For most political philosophers of the early modern world—and indeed, for many since—Christianity and republicanism could not coexist, let alone combine to form a stable political system, because they seemed inherently at odds with each other. As the Loyalist Anglicans illustrated, traditional views assumed that Christianity demanded obedience to divinely empowered authority; republicanism demanded precisely the opposite. But deference to authority was commonly found in other strands of Protestantism, too—even a revolutionary spirit like John Calvin decreed that individuals had neither the right nor the responsibility to defy those in power. Moreover, tradition also held that Christians owed their ultimate allegiance to God, and in turn to God’s political representative on earth, the sovereign monarch.
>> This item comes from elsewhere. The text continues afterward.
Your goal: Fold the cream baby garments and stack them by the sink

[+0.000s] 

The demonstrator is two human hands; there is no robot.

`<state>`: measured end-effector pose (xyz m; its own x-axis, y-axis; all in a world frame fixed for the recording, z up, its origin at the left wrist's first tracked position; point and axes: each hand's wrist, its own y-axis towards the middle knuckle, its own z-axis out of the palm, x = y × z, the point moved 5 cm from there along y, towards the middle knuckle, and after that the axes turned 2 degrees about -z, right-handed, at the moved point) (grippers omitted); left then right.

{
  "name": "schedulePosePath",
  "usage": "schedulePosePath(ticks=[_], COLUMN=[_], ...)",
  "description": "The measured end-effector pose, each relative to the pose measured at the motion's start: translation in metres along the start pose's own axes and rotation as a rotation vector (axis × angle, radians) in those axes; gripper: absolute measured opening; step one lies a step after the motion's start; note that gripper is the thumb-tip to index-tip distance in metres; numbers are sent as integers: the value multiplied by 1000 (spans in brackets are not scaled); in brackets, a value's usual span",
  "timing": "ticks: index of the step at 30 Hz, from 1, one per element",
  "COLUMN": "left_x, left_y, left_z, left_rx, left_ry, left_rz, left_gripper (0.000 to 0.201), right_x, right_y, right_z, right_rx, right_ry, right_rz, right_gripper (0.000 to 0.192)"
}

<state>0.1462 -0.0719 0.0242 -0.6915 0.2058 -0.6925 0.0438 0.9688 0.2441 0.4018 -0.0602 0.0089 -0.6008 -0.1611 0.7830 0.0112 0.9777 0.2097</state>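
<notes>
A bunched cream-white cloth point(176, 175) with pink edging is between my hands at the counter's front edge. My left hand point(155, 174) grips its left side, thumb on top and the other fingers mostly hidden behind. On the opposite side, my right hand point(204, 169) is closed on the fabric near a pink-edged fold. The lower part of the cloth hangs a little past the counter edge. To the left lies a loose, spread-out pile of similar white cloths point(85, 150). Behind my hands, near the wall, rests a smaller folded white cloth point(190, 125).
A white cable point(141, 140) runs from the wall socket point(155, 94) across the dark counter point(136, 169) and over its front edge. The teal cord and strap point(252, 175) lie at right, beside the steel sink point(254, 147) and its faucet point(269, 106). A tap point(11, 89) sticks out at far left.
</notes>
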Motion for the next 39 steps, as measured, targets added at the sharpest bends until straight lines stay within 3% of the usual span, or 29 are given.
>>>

Most thinkers followed these assumptions and concluded that a republic could not exist with a strong Christian dimension.10
If American Christianity had been so hierarchical, it is plausible it would have been in conflict with republican liberty. But American religion was in fact not rigidly hierarchical; the Great Awakening had radically diffused and dispersed ecclesiastical authority in the 1740s, and even those denominations that rejected or escaped the revivals still had to contend with a much different religious landscape afterward. Even earlier, by 1700, Britain’s North American colonies constituted one of the most pluralistic religious societies on earth. Almost every variety of Protestantism, smaller communities of European Catholics and Jews, and Native American and African faiths all lived alongside one another in the colonies. This diversity emerged in an entirely ad hoc fashion and stemmed mostly from the uncoordinated, often disorganized, and proprietary nature of British imperialism in the seventeenth century. Even in Massachusetts and Connecticut, undeniably hierarchical and nearly theocratic societies until the 1680s, Baptists and Quakers vied with Puritans for the colonists’ affections. When the non-Puritan churches were persecuted, they could escape to nearby Rhode Island or New York and worship freely there. Thus geography and diversity combined to create a Christian world where religious autocracy was difficult to sustain.11
Yet even within those colonies that were for a time tightly controlled, republicanism thrived. Puritan New England, after all, had supported Oliver Cromwell during the English Civil War of the 1640s and despaired of a king, Charles I, who embraced ecclesiastical authority with such passion that Puritans suspected him of secretly being a Catholic. Puritans on both sides of the ocean were also suspicious, if not dubious, about Charles’s claim to a divine right of kings, which struck them not only as dictatorial but blasphemous. In so doing, English revolutionary propagandists provided a counterargument to the apostle Paul’s command that Christians obey authority. It was, in fact, this rich republican legacy that helped provide anti-British Patriots with a solution to the riddle of Christian republicanism in the 1770s and 1780s. By the time of the Revolution, this legacy had been widely accepted throughout the colonies, even when it was not acknowledged as such. Instead of seeing Christianity and republicanism as contradictory, Patriots argued that Christianity instead provided the basis for republicanism. Christians owed their ultimate allegiance to God, and nothing should come between them. A king, particularly one who interposed himself between heaven and earth by ruling arbitrarily and unjustly, stood between the Lord and the people. Thus two doctrines emerged to justify revolution: the Bible stated that people received their natural rights from God, and from God alone; the Bible also laid the foundations for each side, ruler and ruled, to abide by the terms of a covenant, and that if the king violated the covenant’s terms he automatically forfeited his right to rule. Neither doctrine bode well for monarchical authority in Revolutionary America.12
One of the most important links between the Puritan republicanism of the English Civil War and the Christian republicanism of the American Revolution was the poet John Milton. A propagandist for both republicanism and reformed Protestantism, in the decades during and following the Civil War Milton articulated a theory of politics that the American Founders accepted and adopted. Like them, Milton joined British American colonists in damning Anglican bishops as an affront to civil and religious liberty. And like them, he believed that people automatically lived a life of enslaved servitude if they lived at the mercy of a single individual, especially one not chosen by the people and their representatives. Milton also believed that laws and rights, duties and privileges had been devised by God, not kings. “Shalt thou give law to God,” he wrote in his epic poem Paradise Lost,
shalt thou dispute
With him the points of liberty, who made
Thee what thou art, and formed the powers of heaven
Such as he pleased, and circumscribed their being?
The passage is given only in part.